In 1972, advertisements for Biden in local newspapers and on the radio hammered home a line, “he understands what’s happening today.” The ads targeted Boggs’ age by bringing up past historical topics from Bogg’s “generation,” like Joseph Stalin ruling Russia, jazz musicians using heroin, the development of the polio vaccine, and taxes from the 1940s.

“Cale Boggs’ generation dreamed of conquering polio, Joe Biden’s generation dreams of conquering heroin,” read one newspaper ad. “To Cale Boggs an unfair tax was the 1948 poll tax.
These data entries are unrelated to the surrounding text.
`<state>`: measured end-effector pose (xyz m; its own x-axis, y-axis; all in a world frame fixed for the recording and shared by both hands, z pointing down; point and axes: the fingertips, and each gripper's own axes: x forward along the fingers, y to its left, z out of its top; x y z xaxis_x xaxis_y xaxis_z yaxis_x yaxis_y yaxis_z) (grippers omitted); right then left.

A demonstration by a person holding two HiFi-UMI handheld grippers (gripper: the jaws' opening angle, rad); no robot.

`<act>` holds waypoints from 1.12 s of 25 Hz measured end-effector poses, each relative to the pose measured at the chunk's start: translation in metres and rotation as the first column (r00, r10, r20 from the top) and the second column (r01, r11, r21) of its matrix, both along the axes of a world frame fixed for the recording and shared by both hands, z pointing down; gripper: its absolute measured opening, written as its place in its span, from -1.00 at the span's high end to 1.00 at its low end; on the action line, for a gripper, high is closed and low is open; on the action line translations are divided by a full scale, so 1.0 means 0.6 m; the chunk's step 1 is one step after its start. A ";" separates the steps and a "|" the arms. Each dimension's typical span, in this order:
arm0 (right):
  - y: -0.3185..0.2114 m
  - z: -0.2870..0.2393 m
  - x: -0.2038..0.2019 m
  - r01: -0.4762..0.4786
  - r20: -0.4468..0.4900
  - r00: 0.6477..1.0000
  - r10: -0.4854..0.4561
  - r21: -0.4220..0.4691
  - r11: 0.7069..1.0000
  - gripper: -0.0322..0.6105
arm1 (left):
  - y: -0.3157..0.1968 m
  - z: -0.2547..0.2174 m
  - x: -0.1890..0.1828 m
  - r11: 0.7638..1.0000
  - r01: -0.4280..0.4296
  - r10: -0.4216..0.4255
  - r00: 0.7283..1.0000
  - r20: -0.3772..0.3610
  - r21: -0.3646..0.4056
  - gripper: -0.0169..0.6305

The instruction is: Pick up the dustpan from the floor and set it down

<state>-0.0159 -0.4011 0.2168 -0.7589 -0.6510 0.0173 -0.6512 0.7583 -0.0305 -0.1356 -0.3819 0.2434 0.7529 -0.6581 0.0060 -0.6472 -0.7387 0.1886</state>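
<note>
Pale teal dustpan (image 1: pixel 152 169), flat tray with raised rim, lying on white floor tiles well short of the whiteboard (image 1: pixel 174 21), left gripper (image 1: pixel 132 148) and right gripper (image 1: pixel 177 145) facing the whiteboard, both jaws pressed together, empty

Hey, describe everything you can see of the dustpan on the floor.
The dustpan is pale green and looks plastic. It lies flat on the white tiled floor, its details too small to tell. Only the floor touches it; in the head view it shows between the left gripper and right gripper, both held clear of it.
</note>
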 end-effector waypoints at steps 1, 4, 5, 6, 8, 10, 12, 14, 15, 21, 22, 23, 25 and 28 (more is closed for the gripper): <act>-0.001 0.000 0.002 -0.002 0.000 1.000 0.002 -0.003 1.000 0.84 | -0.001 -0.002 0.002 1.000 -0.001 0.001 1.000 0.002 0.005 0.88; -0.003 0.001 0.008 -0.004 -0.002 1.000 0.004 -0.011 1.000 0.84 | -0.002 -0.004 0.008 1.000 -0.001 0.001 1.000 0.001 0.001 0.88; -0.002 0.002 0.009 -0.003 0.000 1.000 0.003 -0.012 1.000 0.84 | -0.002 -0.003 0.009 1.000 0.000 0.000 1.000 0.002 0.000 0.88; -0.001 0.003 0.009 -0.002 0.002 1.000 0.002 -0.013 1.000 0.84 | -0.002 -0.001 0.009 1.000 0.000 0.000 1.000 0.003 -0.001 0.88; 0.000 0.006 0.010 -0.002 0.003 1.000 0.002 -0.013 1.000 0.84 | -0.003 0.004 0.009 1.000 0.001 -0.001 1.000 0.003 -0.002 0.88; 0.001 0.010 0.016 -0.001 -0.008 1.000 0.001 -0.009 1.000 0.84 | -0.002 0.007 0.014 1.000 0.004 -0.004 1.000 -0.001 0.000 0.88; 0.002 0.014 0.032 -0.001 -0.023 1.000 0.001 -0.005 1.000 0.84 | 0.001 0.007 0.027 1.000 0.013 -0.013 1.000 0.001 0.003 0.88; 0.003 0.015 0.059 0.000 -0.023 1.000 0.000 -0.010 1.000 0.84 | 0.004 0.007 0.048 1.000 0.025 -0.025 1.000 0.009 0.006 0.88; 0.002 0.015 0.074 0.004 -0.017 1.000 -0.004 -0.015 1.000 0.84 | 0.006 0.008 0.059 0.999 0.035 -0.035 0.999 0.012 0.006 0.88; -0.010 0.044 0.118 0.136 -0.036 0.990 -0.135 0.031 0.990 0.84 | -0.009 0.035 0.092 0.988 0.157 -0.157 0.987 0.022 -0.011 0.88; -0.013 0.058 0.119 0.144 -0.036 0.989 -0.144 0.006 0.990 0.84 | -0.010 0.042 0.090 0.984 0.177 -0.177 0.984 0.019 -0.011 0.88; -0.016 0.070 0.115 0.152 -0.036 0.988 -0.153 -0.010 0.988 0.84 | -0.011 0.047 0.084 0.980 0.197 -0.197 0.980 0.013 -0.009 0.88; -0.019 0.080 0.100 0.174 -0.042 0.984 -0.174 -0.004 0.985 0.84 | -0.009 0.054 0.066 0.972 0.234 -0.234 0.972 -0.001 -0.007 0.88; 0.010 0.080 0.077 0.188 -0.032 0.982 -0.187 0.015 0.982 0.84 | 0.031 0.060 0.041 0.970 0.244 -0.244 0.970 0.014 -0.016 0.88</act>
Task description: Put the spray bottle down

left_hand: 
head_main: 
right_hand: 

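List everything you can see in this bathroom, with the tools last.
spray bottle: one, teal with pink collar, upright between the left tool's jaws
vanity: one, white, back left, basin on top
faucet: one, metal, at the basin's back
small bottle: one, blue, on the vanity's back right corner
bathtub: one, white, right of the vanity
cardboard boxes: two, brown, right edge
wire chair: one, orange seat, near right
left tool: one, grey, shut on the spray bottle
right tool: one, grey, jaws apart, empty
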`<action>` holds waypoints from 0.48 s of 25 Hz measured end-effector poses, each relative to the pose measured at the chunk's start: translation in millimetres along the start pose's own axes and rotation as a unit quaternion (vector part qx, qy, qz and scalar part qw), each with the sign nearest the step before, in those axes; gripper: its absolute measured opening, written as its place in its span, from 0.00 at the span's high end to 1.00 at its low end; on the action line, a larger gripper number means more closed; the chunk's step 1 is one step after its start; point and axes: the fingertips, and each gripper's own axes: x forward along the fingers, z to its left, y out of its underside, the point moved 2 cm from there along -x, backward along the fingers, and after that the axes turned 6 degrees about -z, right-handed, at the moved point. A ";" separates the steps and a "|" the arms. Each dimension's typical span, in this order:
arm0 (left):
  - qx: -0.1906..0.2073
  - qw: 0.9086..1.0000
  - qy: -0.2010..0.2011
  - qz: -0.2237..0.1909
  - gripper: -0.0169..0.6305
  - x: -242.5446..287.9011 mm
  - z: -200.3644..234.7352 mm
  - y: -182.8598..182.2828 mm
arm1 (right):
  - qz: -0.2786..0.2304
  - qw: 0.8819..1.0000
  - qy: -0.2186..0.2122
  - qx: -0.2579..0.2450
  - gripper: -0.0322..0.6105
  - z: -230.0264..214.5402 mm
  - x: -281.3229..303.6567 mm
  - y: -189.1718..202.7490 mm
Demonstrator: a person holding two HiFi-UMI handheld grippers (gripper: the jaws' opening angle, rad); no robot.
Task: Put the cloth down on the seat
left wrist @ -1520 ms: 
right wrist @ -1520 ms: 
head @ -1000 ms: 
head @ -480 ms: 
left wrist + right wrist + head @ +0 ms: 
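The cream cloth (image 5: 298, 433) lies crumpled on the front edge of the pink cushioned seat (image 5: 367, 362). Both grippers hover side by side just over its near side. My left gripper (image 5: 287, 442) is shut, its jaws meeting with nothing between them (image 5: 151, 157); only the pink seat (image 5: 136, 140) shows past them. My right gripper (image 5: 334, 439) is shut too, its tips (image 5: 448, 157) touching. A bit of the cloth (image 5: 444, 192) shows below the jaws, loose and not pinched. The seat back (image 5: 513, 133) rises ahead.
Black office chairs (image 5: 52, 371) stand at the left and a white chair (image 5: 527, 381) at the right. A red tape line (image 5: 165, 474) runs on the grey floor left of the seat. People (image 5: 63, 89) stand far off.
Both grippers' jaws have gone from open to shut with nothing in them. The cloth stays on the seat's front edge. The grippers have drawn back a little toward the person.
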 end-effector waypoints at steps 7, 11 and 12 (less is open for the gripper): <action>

To Joe Biden an unfair tax is the 1972 income tax,” read another.

One radio advertisement targeted Boggs as too focused on past threats from Russia, while ignoring domestic issues like crime.

“One of the biggest differences between Cale Boggs and Joe Biden is the things they worry about,” said the radio ad. “In Cale Boggs’ day when Stalin ruled, Americans had visions of the Russian soldiers in our streets. In Joe Biden’s day, Americans have visions of American criminals in our streets. Joe Biden, he understands what’s happening today.”

The approach drew pushback from Sen. William Roth, a Delaware Republican who Biden would work closely with for the next 30 years, according to the News Journal, and commentary from the media at the time.

Biden eventually won that race with the Associated Press declaring, “Biden stressed age to defeat Boggs.”

As Pulitzer Prize-winning journalist Norm Lockman wrote, “The new campaign strategy, ordered by Biden himself, eases off the strident tub-thumping and finger pointing and uses an approach that says, in effect, “Dear old dad may have been right for his time – and I love him – but things are different now.'”

This story has been updated to reflect Biden’s announcement.